Segment Start: Exercise material

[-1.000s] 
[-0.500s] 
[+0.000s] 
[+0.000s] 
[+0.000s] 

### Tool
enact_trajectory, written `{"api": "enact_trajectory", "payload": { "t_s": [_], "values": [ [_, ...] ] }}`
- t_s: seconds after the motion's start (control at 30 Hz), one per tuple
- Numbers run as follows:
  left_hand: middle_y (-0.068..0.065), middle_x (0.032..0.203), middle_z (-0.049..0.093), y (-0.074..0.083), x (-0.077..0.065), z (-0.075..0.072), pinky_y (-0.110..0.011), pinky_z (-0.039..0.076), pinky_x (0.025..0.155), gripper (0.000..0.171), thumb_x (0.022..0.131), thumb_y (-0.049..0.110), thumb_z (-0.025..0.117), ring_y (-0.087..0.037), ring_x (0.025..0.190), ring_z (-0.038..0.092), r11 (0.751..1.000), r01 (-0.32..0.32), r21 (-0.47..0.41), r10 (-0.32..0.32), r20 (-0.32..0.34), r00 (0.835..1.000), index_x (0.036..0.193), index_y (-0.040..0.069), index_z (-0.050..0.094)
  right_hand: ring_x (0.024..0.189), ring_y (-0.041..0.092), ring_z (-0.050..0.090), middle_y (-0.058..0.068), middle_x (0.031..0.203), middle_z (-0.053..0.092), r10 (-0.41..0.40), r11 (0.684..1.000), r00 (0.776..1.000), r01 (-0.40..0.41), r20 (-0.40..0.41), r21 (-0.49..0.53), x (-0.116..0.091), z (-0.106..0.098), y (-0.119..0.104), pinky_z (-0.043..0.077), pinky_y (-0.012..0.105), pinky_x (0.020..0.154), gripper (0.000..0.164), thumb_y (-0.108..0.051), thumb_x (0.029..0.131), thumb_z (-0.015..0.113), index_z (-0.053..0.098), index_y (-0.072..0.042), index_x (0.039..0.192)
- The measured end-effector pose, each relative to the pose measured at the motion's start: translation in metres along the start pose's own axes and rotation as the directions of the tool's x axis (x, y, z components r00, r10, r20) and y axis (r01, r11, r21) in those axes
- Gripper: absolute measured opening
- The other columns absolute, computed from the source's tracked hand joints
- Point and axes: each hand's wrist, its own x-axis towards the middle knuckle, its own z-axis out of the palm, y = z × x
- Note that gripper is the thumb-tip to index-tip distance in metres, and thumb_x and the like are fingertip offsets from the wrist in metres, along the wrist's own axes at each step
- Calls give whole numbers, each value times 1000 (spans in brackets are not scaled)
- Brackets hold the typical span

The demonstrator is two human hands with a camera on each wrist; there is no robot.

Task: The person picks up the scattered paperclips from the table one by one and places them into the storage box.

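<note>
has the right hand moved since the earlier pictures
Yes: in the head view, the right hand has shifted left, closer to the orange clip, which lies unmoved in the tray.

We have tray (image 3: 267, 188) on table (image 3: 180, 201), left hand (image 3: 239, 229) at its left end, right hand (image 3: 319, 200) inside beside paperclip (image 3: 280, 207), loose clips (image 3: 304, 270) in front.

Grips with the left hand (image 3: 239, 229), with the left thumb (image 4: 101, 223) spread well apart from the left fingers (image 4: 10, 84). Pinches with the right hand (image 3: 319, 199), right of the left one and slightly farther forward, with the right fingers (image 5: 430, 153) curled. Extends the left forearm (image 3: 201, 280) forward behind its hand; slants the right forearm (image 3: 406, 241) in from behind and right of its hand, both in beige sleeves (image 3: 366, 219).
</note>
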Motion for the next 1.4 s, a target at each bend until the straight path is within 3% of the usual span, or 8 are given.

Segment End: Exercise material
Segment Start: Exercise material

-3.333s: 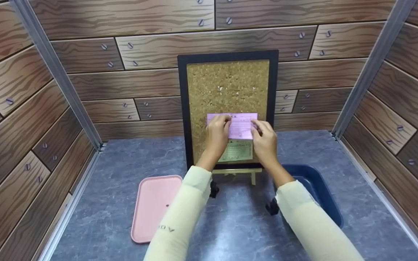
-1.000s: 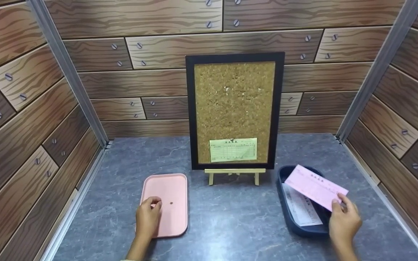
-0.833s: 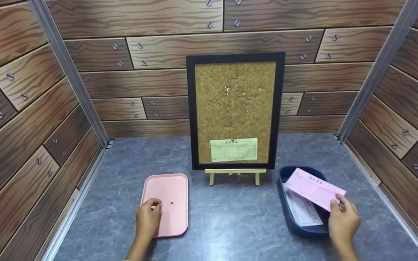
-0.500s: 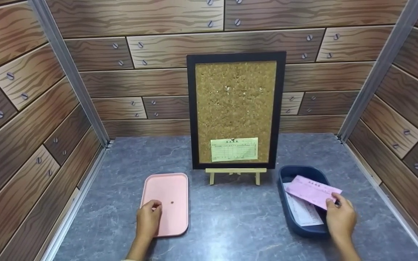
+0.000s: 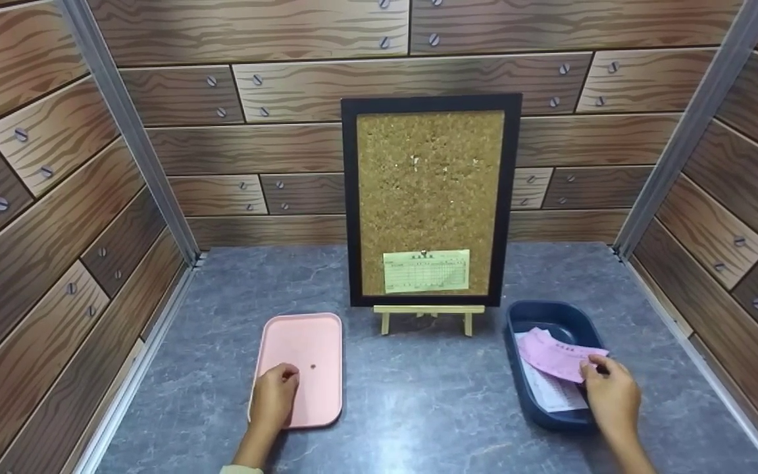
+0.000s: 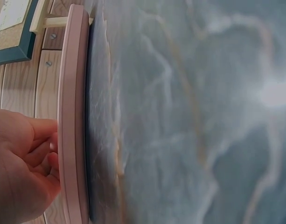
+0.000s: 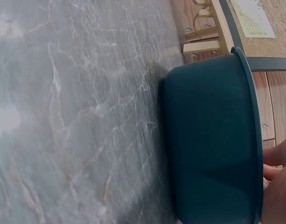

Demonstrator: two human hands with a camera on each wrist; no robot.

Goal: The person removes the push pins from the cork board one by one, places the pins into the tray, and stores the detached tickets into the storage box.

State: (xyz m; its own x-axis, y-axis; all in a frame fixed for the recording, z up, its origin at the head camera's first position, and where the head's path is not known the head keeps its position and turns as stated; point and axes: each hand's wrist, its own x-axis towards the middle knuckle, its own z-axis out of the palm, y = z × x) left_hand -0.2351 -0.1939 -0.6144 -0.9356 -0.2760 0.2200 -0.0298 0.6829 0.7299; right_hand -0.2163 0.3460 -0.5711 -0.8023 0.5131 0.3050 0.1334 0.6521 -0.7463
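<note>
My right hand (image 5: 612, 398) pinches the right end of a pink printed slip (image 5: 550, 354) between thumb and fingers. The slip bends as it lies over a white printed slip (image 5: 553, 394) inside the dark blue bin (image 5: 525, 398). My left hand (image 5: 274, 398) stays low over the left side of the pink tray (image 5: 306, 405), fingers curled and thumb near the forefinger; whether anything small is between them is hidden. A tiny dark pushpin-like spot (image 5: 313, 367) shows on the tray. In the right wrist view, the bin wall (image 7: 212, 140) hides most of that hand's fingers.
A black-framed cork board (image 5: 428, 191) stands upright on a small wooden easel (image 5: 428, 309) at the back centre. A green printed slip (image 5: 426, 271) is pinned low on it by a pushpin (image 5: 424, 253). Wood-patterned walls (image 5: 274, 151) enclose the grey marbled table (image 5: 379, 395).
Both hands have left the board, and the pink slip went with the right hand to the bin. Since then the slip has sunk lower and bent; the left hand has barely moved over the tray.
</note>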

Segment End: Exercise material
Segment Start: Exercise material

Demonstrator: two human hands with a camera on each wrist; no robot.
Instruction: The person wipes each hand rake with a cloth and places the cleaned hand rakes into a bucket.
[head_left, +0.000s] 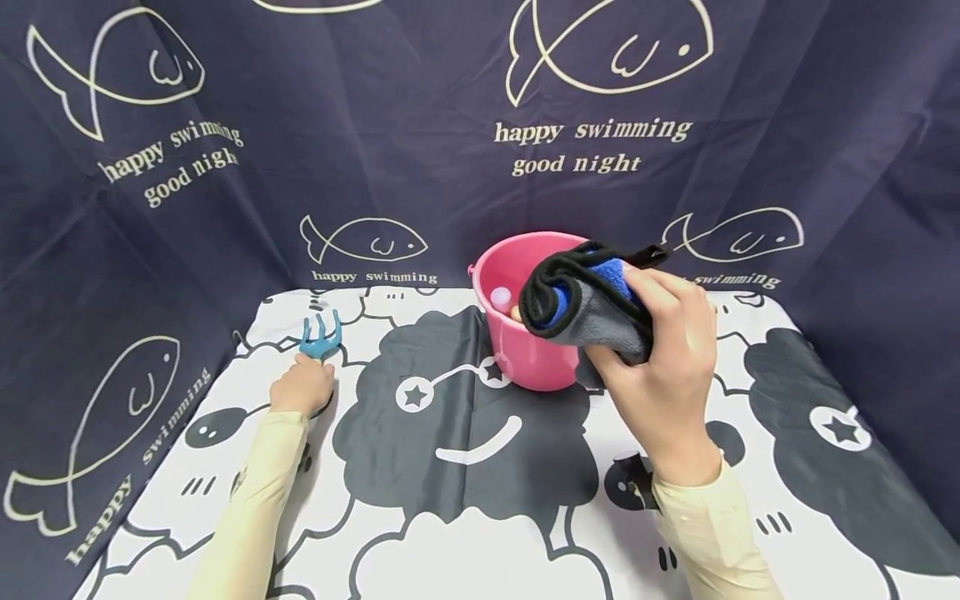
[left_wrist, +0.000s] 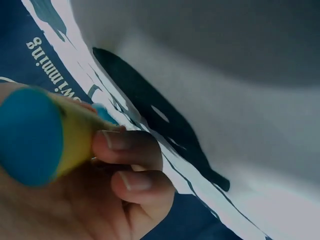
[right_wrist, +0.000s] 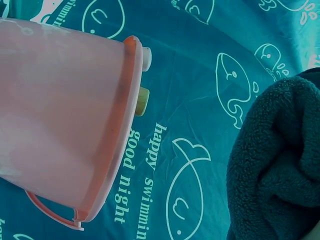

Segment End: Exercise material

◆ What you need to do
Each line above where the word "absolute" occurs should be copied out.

◆ Result
- Gripper: absolute measured opening
- The other columns absolute, computed from the source's tracked hand joints

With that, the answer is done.